Liver Cancer-Live To Give To Waste
July 18, 2008
What is liver cancer and how it affects the body?
Liver cancer is a cancer that begins in the liver and builds up in the liver in the early stages of the cancer and spreads throughout the body in the later stages of the cancer. Also, for liver cancer, the cancer does not have to originally come from the liver to be liver cancer and can come from other parts of the body and then spreads to the liver.
As the world’s fifths most common cancer, liver cancer is very deadly and kills almost every one that is affected by the cancer. Liver cancer is found all over the world and in countries in Southeast Asia and in sub-Saharan Africa.

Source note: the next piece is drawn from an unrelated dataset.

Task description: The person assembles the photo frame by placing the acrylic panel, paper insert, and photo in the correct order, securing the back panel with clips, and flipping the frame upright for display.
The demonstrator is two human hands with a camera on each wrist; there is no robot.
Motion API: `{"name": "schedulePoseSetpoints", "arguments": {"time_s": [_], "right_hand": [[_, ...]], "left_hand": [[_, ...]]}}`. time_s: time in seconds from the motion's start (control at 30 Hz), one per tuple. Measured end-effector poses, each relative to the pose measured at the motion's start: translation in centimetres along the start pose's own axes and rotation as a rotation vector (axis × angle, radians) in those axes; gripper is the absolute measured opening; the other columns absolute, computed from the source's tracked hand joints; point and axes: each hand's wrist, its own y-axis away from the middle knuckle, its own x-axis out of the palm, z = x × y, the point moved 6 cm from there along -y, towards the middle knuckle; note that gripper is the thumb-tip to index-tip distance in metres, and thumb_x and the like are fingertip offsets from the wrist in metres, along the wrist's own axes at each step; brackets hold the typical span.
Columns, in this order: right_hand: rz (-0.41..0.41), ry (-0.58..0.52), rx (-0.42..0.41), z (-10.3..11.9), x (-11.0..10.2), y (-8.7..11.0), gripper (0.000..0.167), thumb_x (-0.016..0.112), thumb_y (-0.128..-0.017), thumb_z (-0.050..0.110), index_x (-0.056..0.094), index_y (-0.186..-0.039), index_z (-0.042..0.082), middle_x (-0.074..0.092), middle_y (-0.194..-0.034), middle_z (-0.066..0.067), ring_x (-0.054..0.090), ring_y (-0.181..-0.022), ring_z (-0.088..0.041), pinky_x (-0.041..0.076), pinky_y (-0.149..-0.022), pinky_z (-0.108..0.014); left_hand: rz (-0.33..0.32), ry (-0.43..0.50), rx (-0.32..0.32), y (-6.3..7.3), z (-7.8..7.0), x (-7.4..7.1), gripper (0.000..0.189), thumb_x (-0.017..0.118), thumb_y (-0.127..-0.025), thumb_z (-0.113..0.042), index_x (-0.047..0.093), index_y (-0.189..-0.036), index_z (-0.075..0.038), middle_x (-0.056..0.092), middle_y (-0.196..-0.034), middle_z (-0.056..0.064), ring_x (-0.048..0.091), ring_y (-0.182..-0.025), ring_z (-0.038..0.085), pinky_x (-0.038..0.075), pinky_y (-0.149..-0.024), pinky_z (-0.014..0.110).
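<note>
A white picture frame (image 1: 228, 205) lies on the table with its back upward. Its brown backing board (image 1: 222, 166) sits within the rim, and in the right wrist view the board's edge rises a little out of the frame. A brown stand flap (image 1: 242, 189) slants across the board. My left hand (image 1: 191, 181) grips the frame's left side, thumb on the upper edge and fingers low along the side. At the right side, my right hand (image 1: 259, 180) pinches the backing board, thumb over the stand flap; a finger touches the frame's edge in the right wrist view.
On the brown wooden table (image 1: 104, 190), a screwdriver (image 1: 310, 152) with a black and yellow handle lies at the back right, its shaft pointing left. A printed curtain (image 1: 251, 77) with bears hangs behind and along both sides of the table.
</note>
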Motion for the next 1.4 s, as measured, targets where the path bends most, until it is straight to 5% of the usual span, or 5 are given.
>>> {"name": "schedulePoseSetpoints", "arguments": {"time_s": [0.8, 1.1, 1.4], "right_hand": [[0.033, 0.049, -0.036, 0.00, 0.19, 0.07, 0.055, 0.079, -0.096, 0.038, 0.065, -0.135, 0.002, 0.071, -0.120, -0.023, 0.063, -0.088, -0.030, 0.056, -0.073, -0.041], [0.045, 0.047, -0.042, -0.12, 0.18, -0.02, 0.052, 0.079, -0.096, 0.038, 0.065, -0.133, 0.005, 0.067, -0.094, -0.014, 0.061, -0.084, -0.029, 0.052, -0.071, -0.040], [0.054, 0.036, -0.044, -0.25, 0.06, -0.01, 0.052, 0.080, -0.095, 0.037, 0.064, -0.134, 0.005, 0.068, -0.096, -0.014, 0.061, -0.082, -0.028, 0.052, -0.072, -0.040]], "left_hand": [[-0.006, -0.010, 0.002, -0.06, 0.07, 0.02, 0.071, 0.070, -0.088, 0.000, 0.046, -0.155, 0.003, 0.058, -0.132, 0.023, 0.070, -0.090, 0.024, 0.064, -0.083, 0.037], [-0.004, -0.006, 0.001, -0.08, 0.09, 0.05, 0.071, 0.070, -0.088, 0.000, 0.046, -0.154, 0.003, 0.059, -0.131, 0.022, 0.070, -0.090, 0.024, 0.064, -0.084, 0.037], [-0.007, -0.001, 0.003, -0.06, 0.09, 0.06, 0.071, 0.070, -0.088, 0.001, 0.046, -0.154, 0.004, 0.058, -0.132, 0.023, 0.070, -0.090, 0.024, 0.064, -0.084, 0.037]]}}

Who is at risk for livers cancer?
The people who are the most likely to get liver cancer are those who have both Hepatitis B and C infections, those who drink excessive amounts of alcohol (and they are most likely to get the cirrhosis of the liver), those who take female hormones, which has liver cancer causing agents in them, those who have retain amounts of Alfa toxin in their body and those suffer from hemochromatosis or those who have excess amounts of irons in their body.
What are the symptoms of liver cancer?
The most common symptoms of liver cancer is pains in the stomach, unexplained weight loss and/or unexplained fevers, the buildup of fluids in the stomach, and the yellowing of the skin or jaundice.
How can liver cancer be diagnosed?
Liver cancer can be diagnosed by extensive blood testing, using markers to find tumors in the liver and through studies using radiological imaging. In those blood test, doctors check for the number of red blood cells in the body, low blood sugar, the amount of calcium in the blood and the amount of serum in the blood.
Can liver cancer be treated and if so, how?
Yes, liver cancer can be treated but only in the early stages of the disease where the cancer has not spread throughout over parts of the body. The type of treatments for liver cancer primarily depends on the physical shape of the patient.
There is only one known proven cure for liver cancer and that is the total removal of the liver that has small tumors, from the body and replacing it with a new liver that was donated to be used by the recipient. This practice has been challenged by most doctors as unnecessary, saying that only the removal of the tumor or tumors in the liver is necessary.
The only way to treat liver cancers is to treat them at the early stages of the disease because treatments after these stages will hove no effect in removing the cancer, since the cancer has already spread throughout the body at that point.